--- About this task ---
In the data below, find the line that contains "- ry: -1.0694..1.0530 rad" and the line that contains "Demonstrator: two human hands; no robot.". Copy both, plus every line between them, exactly.

--- Data excerpt ---
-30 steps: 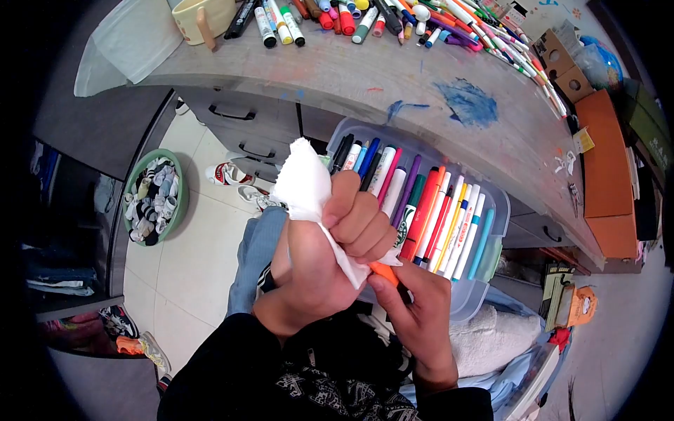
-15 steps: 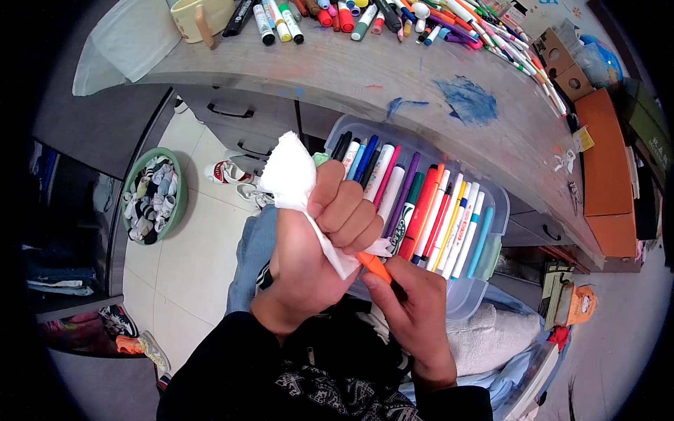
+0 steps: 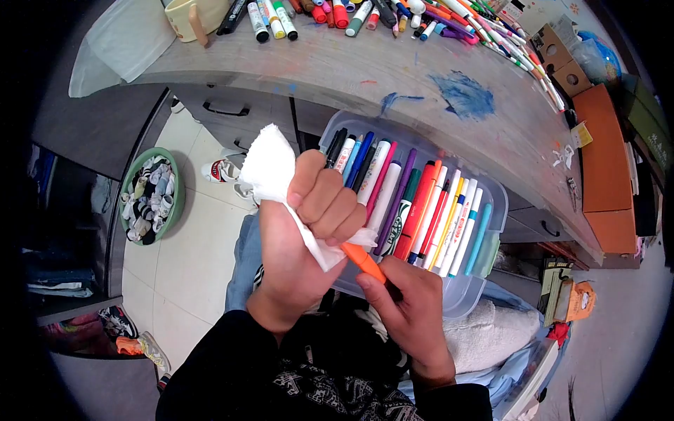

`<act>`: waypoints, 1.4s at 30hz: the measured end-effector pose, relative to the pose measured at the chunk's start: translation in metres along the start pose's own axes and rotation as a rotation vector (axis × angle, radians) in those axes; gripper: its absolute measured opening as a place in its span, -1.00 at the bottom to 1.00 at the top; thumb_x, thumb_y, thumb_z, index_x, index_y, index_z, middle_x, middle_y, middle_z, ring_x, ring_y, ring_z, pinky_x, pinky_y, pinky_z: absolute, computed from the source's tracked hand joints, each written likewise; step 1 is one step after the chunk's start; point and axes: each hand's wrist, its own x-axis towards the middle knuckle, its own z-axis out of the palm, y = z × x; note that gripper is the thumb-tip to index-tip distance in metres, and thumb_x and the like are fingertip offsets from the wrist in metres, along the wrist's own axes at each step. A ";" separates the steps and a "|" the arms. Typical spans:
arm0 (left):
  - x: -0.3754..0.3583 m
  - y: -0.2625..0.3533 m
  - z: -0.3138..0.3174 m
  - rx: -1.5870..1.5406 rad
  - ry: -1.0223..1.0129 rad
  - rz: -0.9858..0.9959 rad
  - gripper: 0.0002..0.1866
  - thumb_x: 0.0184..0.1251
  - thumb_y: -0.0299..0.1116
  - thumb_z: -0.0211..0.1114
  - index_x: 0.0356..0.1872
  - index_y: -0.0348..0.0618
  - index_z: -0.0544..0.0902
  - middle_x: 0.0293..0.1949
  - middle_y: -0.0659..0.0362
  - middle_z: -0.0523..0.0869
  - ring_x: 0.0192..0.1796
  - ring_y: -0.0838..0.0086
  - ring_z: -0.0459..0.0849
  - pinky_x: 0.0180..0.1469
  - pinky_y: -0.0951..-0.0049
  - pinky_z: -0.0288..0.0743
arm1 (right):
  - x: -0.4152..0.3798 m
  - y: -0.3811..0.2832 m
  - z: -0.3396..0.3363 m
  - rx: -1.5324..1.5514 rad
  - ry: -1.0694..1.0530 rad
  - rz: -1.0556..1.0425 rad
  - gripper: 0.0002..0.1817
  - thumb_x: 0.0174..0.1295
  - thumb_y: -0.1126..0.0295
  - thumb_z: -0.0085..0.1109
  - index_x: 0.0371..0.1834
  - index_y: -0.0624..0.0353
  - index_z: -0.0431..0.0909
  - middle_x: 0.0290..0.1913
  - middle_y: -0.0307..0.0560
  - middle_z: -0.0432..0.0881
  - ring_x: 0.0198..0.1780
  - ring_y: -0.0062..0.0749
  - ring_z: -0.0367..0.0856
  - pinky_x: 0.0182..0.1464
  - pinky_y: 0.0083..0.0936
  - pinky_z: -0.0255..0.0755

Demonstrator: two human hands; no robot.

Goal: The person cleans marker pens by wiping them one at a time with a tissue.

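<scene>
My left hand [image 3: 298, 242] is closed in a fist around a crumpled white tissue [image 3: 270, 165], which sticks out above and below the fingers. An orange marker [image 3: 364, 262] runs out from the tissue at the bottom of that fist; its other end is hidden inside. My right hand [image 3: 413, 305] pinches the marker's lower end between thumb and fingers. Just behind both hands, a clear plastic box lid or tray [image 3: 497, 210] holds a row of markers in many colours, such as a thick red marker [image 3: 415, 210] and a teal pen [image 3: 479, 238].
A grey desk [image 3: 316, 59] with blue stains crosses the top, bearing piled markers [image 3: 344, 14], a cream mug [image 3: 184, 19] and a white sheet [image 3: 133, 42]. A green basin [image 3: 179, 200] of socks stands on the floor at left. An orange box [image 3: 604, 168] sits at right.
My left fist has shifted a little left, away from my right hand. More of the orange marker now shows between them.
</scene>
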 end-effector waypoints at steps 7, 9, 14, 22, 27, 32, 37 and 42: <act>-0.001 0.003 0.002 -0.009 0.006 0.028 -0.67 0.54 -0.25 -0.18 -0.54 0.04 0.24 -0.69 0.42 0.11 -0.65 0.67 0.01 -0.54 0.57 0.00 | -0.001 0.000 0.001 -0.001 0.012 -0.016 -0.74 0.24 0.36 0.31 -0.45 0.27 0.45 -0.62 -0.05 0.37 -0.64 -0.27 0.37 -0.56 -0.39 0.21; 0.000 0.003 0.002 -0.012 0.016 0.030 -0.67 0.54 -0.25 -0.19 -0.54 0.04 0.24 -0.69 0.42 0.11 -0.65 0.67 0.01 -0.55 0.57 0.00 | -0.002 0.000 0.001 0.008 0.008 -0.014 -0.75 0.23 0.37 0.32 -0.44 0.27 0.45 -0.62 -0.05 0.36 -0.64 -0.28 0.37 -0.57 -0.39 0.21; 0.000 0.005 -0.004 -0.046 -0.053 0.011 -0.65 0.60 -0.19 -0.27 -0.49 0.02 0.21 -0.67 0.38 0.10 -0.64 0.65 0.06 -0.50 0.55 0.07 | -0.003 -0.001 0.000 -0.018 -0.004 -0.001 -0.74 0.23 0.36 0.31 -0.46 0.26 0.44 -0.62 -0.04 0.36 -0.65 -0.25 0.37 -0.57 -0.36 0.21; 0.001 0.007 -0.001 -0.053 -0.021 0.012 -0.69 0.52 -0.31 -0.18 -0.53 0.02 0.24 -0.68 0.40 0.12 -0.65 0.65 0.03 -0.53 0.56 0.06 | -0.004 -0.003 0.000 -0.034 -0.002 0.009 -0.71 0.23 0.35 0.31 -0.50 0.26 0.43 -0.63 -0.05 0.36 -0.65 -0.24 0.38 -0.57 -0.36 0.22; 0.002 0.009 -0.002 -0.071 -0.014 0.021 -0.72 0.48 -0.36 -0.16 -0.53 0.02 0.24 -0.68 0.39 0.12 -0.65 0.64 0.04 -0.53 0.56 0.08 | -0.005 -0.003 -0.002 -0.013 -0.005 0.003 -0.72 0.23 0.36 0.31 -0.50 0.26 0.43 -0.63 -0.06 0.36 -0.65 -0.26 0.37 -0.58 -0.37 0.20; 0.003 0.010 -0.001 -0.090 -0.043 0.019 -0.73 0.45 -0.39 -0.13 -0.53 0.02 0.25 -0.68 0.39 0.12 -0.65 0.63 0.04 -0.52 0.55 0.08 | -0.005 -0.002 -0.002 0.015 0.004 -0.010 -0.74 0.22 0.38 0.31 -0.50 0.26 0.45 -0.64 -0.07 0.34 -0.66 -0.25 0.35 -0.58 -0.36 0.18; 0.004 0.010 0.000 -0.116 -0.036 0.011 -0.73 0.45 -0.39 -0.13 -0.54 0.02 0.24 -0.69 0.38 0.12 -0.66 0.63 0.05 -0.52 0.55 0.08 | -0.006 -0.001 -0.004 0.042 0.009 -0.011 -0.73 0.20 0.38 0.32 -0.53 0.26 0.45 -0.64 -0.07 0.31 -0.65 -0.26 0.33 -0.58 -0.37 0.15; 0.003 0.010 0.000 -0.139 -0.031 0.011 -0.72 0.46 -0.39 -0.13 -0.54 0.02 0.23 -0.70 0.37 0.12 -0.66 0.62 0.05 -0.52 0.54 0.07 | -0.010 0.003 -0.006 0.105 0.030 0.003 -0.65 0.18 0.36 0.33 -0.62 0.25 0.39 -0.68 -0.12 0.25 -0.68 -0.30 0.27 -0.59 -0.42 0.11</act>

--- Written reply ---
  - ry: -1.0694..1.0530 rad
  - rz: -1.0556..1.0425 rad
  - gripper: 0.0002..0.1817
  - thumb_x: 0.0174..0.1295
  - thumb_y: -0.1126..0.0295
  - thumb_z: -0.0085..0.1109
  - index_x: 0.0371..0.1834
  - index_y: -0.0624..0.0353
  - index_z: -0.0431..0.0909
  - middle_x: 0.0290..0.1913
  - middle_y: -0.0307..0.0560
  - middle_z: -0.0432..0.0881
  - ring_x: 0.0198..0.1780
  - ring_y: -0.0062..0.0749
  - ring_z: -0.0367..0.0856
  - pinky_x: 0.0182..0.1464
  - pinky_y: 0.0083..0.0936
  - pinky_z: -0.0255..0.0755

Demonstrator: two human hands; no robot.

The exercise concludes with this answer.